> _Required work_
Every line below that carries the word "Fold" needs to be copied.

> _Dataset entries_
★ ★ ★ ★ ★
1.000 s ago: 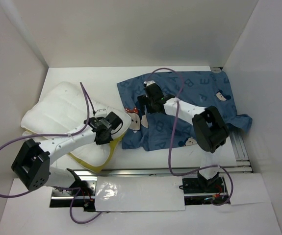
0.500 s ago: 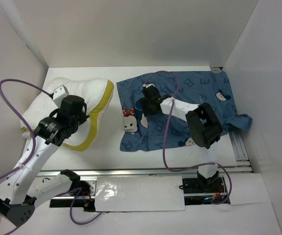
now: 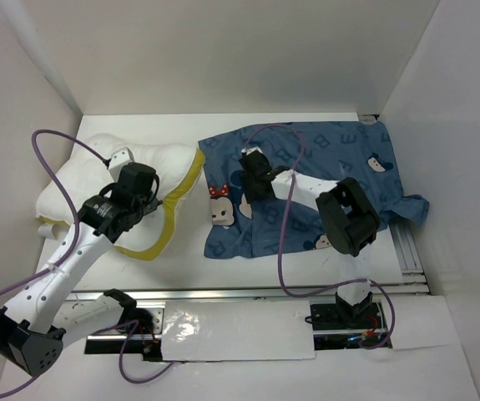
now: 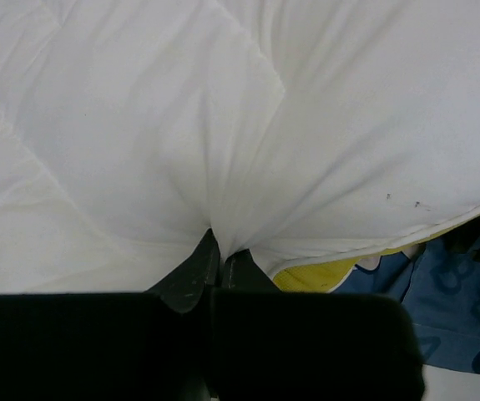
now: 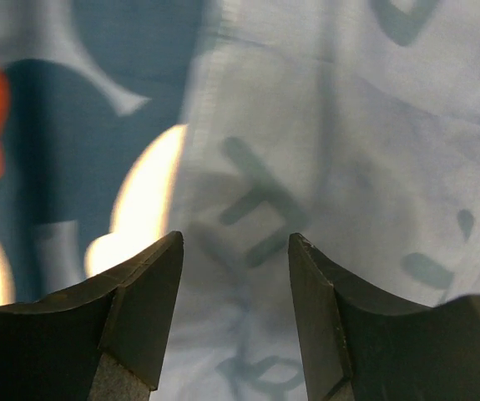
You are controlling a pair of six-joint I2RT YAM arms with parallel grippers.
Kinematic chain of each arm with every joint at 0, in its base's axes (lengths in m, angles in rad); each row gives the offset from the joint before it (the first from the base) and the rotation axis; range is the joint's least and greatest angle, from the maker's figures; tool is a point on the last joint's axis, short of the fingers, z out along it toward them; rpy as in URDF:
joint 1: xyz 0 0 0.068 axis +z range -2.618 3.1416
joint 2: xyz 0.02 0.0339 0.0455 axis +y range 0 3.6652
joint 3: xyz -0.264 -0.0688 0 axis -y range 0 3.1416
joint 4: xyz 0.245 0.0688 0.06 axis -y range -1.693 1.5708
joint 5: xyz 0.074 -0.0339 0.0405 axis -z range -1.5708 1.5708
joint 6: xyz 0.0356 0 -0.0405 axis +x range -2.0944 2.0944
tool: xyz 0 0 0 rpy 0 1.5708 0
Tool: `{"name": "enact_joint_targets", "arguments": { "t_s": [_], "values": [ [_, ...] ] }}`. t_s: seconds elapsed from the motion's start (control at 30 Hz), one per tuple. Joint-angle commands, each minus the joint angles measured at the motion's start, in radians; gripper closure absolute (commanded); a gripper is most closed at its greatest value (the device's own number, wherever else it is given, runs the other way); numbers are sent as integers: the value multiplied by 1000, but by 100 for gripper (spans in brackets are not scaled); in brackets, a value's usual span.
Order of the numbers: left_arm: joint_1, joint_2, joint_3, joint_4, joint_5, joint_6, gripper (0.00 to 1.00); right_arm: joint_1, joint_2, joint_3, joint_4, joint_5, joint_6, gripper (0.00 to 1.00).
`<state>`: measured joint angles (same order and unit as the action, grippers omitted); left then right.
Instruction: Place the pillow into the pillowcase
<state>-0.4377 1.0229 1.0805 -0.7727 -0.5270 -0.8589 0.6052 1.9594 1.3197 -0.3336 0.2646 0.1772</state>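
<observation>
Well, a second ago the pillow point(image 3: 98, 180) was pushed right up against the pillowcase point(image 3: 340, 146), its yellow band point(image 3: 185, 188) overlapping the left hem by a mouse face. It then swung off to the left. Now it lies wholly left of the pillowcase on the white surface point(image 3: 181, 255), and the yellow band curves close beside that hem without covering it. The right end effector point(image 3: 252, 185) has hardly shifted on the pillowcase, a little left of its middle, though its jaws stand narrower than before.

Counting up, there is one pillow, one pillowcase and two end effectors. Three mouse faces point(image 3: 219, 209) show on the cloth, and the one nearest the left hem shows a red bow.

The pillow is white, puffy and faintly ribbed, and it is bunched where the left end effector point(image 4: 219, 259) has its fingers pressed together on a pinch of the cover point(image 4: 223, 125). A corner of the blue pillowcase point(image 4: 440, 309) shows beyond the yellow edge. The right end effector point(image 5: 235, 242) has its fingers point(image 5: 152, 284) partly spread, with nothing between them. They sit low over the dusty-blue lettered fabric point(image 5: 348, 125), which lies flat but wrinkled.
</observation>
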Motion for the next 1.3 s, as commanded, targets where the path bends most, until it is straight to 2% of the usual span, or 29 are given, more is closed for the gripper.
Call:
{"name": "enact_joint_targets", "arguments": {
  "t_s": [0.0,0.17,0.23,0.37,0.47,0.73,0.83,0.87,0.97,1.0,1.2,1.27],
  "values": [
    [11,-37,-19,39,-77,35,100,64,-79,4,21,24,-8,40],
    [21,-49,-30,39,-68,35,100,87,-68,4,41,13,11,48],
    [21,-49,-30,39,-68,35,100,87,-42,4,30,13,24,48],
    [21,-49,-30,49,-59,35,100,87,-19,16,-5,77,67,54],
    [21,-49,-30,49,-59,35,100,77,-19,4,-5,97,81,56],
    [21,-40,-39,58,-50,54,100,76,-28,-65,34,-17,91,57],
    [21,-30,-39,58,-41,54,100,76,-28,-65,44,-18,91,58],
    [21,-30,-39,67,-41,54,100,76,-28,-65,44,-8,91,69],
    [21,-41,-39,67,-31,54,100,76,-28,-56,34,21,102,87],
    [21,-41,-39,78,-31,54,100,76,-28,-56,34,21,102,98],
    [21,-21,-48,142,38,112,100,85,-122,-56,25,51,120,100],
    [-18,0,-39,164,38,136,100,85,-178,-56,25,82,143,100]
  ]
}}
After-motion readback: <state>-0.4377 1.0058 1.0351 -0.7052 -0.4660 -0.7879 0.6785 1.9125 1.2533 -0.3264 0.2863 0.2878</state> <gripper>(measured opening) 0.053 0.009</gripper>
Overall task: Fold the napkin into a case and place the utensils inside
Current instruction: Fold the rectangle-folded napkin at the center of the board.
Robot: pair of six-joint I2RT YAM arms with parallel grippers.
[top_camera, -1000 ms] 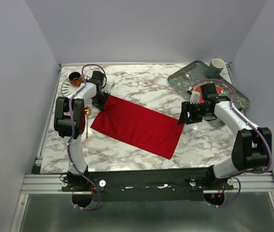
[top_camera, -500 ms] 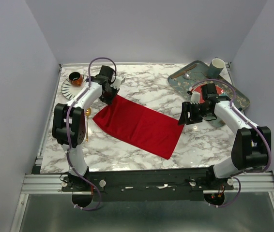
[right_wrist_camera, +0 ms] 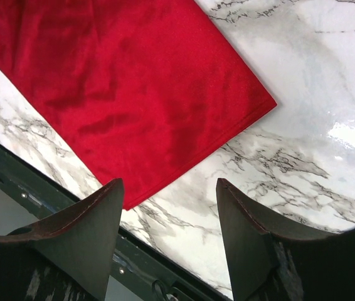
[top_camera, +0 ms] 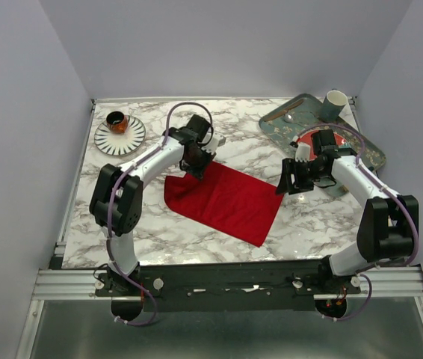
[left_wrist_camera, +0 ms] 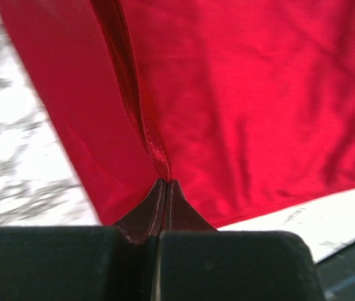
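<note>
The red napkin [top_camera: 230, 202] lies on the marble table at the centre, its left part lifted and drawn over itself. My left gripper [top_camera: 196, 162] is shut on the napkin's left edge; in the left wrist view the closed fingertips [left_wrist_camera: 165, 183] pinch a ridge of the red cloth [left_wrist_camera: 240, 100]. My right gripper [top_camera: 286, 178] is open and empty, just off the napkin's right corner; in the right wrist view it [right_wrist_camera: 168, 191] hovers over the napkin's near corner [right_wrist_camera: 127, 94]. The gold spoon is not visible. A slim utensil [top_camera: 291, 116] lies on the tray; its kind is unclear.
A striped saucer [top_camera: 124, 137] with a brown cup [top_camera: 116, 120] stands at the back left. A dark green tray [top_camera: 368, 149] at the back right holds a pale cup [top_camera: 335, 102] and a red plate [top_camera: 329, 139]. The table's front edge [right_wrist_camera: 52, 207] is near.
My left gripper has carried the napkin's left corner up and to the right, shortening the cloth from the left. The right arm has not moved.
</note>
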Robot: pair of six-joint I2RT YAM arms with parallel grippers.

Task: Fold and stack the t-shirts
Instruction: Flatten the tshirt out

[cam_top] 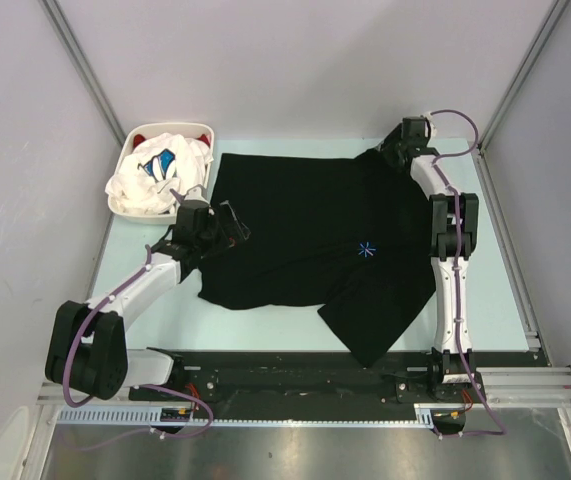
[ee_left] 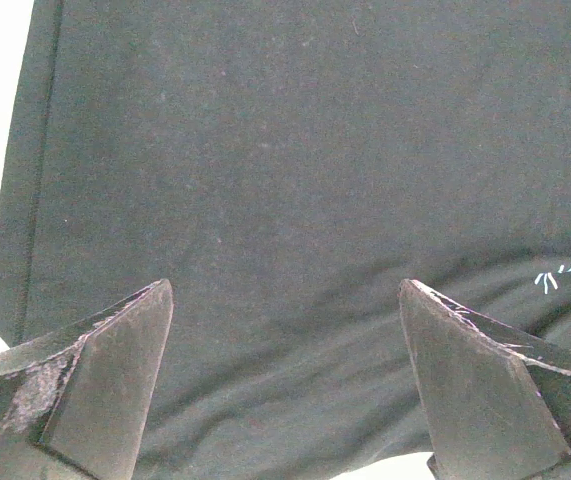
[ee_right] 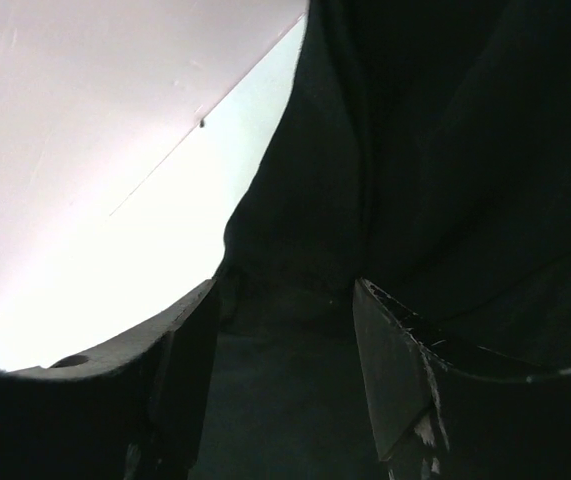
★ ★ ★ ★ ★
> _Exercise response_
Overall task: Fold the napkin into a case and place the utensils inside
Current instruction: Fold the rectangle-folded napkin at the center of the board.
Task: Fold and stack the t-shirts

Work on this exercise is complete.